Problem description:
From the listing below, set down exactly the lines between the one holding "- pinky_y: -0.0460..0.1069" and the one holding "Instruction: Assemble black", inclusive. No other line is wanted.
☆ ☆ ☆ ☆
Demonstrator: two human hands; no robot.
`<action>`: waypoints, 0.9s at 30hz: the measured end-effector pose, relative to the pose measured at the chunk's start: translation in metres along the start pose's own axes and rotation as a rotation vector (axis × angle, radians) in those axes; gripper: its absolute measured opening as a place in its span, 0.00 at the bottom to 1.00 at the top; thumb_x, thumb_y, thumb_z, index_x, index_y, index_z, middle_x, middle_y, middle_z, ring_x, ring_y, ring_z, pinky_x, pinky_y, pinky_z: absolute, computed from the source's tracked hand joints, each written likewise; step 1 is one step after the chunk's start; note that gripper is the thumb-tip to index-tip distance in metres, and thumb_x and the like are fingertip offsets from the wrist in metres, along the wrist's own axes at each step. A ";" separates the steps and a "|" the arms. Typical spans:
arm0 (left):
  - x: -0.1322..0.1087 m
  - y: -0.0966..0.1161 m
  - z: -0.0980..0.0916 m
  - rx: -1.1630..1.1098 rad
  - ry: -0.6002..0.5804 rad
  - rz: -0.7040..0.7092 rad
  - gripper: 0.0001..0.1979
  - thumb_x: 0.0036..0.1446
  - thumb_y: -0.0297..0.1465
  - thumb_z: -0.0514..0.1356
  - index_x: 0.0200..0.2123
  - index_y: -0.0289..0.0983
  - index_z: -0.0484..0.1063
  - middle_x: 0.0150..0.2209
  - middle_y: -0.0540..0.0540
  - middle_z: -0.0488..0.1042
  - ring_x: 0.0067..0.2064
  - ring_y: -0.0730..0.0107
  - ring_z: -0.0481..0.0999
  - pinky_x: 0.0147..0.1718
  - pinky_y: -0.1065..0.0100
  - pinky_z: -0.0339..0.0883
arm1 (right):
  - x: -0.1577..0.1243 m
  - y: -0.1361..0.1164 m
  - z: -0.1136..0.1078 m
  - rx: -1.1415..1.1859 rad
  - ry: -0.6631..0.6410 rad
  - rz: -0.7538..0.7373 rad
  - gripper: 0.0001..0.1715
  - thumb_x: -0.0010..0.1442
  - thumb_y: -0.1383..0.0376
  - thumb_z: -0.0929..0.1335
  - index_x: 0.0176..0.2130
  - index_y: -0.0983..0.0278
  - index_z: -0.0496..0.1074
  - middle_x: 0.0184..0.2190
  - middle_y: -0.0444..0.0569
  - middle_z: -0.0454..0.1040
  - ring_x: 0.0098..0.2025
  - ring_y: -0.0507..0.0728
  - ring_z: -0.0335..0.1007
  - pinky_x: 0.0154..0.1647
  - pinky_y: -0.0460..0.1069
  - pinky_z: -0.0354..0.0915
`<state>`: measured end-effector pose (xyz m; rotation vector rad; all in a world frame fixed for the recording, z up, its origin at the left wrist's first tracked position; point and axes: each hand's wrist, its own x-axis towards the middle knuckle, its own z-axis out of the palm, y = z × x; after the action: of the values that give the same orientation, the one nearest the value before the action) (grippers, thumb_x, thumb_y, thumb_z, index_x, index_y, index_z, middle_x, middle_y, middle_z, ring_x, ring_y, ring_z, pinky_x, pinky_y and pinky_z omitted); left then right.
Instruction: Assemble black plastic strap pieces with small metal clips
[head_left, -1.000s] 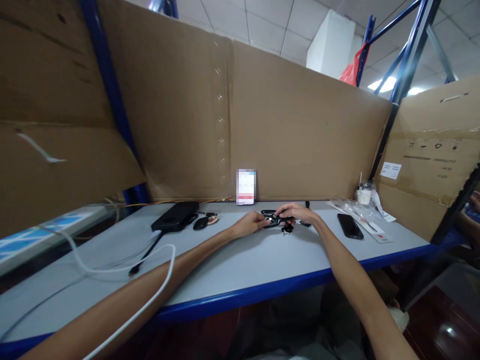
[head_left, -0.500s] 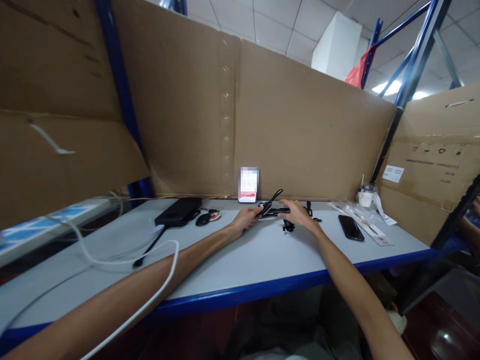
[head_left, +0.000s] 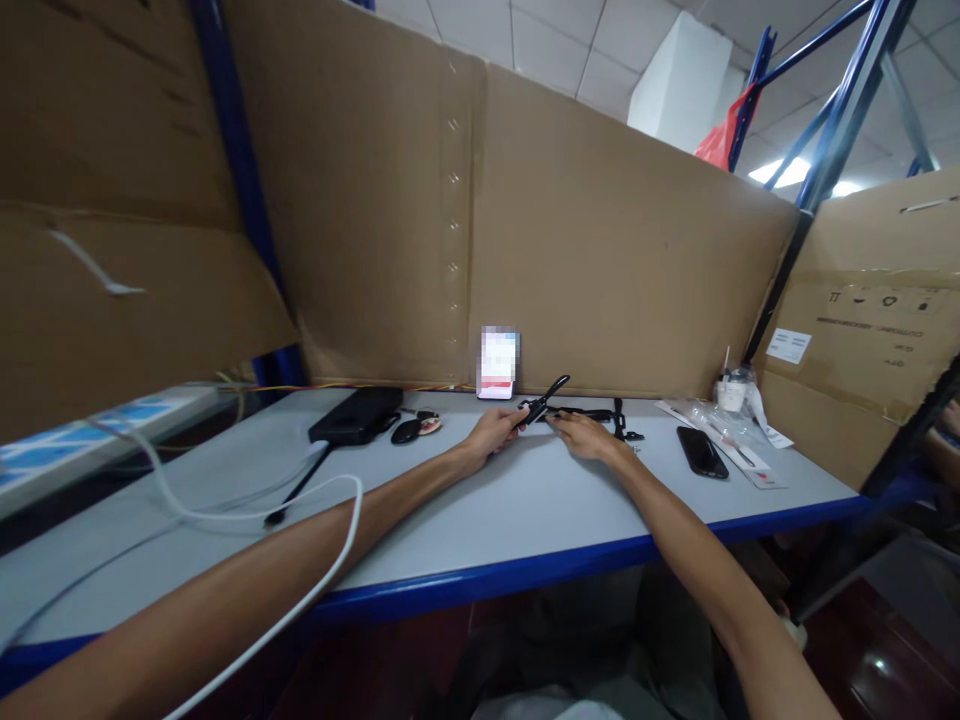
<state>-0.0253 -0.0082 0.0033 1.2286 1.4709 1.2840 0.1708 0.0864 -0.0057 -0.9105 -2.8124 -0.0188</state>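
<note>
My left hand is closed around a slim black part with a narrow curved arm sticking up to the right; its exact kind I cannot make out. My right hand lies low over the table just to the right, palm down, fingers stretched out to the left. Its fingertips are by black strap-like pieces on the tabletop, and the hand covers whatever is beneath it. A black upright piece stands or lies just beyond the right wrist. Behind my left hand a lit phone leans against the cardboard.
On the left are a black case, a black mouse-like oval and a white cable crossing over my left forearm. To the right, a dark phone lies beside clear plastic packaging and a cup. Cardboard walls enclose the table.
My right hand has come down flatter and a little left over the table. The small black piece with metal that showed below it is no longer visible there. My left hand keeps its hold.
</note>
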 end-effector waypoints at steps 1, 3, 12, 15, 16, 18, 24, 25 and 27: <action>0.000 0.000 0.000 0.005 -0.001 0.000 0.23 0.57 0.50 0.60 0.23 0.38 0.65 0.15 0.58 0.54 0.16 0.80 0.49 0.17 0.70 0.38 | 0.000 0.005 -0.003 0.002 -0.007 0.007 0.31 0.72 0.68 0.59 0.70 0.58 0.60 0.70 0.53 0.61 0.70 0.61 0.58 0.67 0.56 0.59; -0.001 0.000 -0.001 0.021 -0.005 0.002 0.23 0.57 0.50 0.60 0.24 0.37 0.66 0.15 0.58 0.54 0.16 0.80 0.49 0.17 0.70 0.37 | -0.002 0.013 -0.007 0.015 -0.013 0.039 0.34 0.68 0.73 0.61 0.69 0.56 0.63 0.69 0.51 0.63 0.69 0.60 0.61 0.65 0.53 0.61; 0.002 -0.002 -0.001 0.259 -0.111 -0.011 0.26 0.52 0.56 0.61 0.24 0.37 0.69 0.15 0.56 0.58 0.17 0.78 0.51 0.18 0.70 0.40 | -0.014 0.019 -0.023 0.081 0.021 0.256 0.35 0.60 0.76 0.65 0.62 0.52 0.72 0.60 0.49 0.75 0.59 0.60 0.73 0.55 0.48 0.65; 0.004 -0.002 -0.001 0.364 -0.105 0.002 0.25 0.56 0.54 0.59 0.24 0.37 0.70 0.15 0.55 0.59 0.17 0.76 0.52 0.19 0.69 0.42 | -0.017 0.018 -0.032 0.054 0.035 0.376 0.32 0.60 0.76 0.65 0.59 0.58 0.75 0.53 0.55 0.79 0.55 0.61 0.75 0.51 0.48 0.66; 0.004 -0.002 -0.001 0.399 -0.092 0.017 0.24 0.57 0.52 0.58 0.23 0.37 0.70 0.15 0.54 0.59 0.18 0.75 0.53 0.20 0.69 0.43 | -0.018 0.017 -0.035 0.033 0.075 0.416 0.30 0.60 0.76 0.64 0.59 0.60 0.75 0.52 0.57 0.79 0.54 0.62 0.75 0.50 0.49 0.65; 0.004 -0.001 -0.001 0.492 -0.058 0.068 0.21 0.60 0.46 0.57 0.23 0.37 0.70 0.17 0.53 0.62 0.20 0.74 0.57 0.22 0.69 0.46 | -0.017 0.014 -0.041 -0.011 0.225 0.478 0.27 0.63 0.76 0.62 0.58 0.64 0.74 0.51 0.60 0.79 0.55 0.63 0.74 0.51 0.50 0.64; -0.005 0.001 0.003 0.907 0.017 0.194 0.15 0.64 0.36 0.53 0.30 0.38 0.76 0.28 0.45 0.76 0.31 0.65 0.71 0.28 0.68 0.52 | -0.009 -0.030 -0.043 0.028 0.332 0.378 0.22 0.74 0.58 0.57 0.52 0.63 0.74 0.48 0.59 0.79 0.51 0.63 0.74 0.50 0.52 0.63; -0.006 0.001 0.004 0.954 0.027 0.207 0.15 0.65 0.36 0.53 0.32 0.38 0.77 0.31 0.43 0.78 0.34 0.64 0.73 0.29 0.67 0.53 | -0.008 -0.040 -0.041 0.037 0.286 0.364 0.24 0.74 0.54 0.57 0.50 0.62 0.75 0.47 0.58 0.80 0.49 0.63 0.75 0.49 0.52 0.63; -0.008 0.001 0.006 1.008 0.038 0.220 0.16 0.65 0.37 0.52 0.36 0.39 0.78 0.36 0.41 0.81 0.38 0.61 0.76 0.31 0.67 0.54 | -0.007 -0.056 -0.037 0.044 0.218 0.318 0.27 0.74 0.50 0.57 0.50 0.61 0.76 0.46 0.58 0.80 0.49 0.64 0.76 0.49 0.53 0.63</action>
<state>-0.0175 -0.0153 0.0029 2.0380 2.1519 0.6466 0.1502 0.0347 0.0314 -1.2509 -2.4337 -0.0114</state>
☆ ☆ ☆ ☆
Worked solution:
  - pinky_y: -0.0460..0.1069
  - pinky_z: -0.0354..0.0915
`<state>`: measured end-effector pose (xyz m; rotation vector rad; all in a world frame fixed for the recording, z up, its origin at the left wrist's first tracked position; point and axes: each hand's wrist, its own x-axis towards the middle knuckle, its own z-axis out of the palm, y = z × x; after the action: of the values that give the same orientation, the one nearest the value before the action) (grippers, thumb_x, thumb_y, thumb_z, index_x, index_y, index_z, middle_x, middle_y, middle_z, ring_x, ring_y, ring_z, pinky_x, pinky_y and pinky_z omitted); left then right.
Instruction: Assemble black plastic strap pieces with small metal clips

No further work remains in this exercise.